Please restate each line of the material word for word and omit any pictures.

DATA SEGMENT

◆ ◆ ◆ ◆ ◆

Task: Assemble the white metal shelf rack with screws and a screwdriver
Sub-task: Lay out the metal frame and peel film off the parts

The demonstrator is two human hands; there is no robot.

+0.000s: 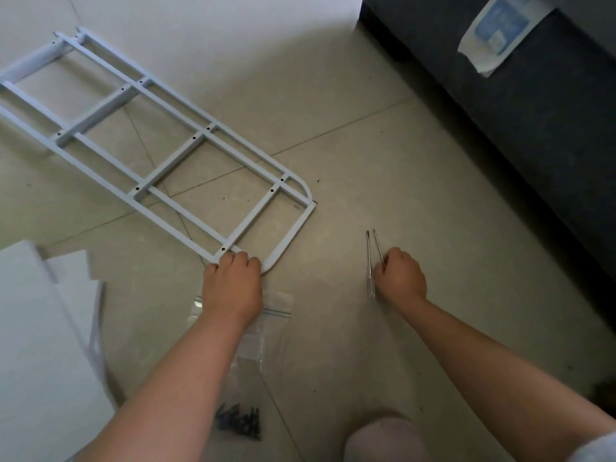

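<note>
A white metal side frame (156, 145) with several cross rungs lies flat on the tiled floor, running from the upper left to the centre. My left hand (231, 288) grips its rounded near corner. My right hand (400, 278) is curled round a screwdriver (378, 246) on the floor to the right; a second screwdriver (369, 261) with a clear handle lies beside it. A clear zip bag (260, 328) lies under my left forearm, and several dark screws (240, 421) show at its near end.
White foam packing sheets (40, 328) cover the floor at the left. A dark sofa (533, 128) stands at the right with a printed paper sheet (500, 31) on it. My knee (386, 438) shows at the bottom edge.
</note>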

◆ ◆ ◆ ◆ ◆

SOLUTION FOR THIS EXERCISE
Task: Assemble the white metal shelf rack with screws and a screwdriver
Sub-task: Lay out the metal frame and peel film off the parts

The demonstrator is two human hands; there is no robot.

+0.000s: 

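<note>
A white metal side frame (156, 145) with several cross rungs lies flat on the tiled floor, running from the upper left to the centre. My left hand (231, 288) grips its rounded near corner. My right hand (400, 278) is curled round a screwdriver (378, 246) on the floor to the right; a second screwdriver (369, 261) with a clear handle lies beside it. A clear zip bag (260, 328) lies under my left forearm, and several dark screws (240, 421) show at its near end.
White foam packing sheets (40, 328) cover the floor at the left. A dark sofa (533, 128) stands at the right with a printed paper sheet (500, 31) on it. My knee (386, 438) shows at the bottom edge.
</note>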

The work on this exercise has been finished.